• BRIEF: Could you please return each line of the data that has the word "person"?
BEGIN PROVIDED RECORDS
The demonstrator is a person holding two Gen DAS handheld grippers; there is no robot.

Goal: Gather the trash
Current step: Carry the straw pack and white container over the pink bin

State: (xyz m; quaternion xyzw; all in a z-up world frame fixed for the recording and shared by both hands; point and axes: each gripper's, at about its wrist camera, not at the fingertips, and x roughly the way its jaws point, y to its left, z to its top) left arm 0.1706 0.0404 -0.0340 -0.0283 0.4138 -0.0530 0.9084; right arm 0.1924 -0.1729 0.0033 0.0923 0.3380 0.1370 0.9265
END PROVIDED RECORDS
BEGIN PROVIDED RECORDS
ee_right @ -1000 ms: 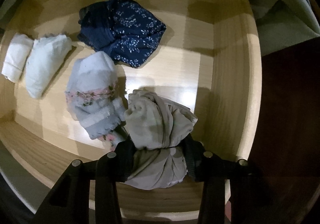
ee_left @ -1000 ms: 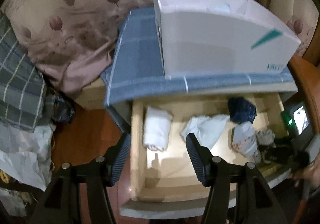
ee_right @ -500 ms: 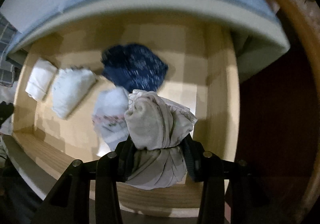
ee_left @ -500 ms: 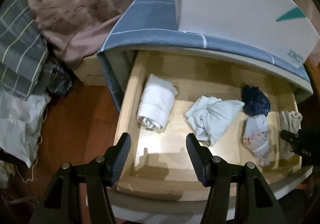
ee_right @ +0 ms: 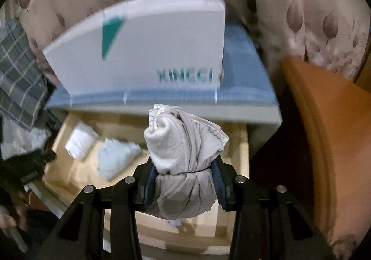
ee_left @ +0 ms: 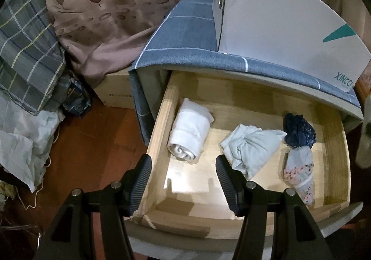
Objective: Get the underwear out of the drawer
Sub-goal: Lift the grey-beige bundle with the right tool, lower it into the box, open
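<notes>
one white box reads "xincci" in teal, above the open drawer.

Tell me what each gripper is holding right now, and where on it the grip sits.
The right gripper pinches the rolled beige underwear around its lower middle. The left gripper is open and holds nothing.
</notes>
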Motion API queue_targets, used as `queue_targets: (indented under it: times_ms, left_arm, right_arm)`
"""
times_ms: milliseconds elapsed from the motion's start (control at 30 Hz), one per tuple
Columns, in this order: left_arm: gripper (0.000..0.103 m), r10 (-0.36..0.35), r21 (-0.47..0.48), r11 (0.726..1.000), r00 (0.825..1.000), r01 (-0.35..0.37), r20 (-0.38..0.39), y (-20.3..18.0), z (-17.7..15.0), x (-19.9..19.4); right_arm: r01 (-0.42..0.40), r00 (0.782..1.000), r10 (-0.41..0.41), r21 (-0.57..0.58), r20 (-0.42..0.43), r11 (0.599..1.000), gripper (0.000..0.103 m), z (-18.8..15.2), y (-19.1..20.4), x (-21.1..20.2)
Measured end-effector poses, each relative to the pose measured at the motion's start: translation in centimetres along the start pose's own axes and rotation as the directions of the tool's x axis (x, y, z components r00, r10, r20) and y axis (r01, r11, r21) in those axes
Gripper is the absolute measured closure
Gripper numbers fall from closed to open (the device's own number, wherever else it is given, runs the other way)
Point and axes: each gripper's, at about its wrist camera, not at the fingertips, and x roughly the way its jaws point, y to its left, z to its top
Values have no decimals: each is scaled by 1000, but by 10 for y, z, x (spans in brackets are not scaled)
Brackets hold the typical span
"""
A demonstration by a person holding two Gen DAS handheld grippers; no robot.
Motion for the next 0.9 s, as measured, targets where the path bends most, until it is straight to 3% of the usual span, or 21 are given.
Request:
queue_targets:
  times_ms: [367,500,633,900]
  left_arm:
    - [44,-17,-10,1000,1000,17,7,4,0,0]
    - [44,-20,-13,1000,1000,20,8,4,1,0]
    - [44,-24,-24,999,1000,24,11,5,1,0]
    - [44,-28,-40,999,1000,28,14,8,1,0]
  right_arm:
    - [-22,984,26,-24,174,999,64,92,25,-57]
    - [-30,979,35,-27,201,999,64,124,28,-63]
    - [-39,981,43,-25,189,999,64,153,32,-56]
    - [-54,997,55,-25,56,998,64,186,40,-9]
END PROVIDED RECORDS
• YOUR SOLUTION:
The demonstrator is a person holding two Gen DAS handheld grippers; there is no robot.
A demonstration by a person holding two Gen DAS handheld grippers; no robot.

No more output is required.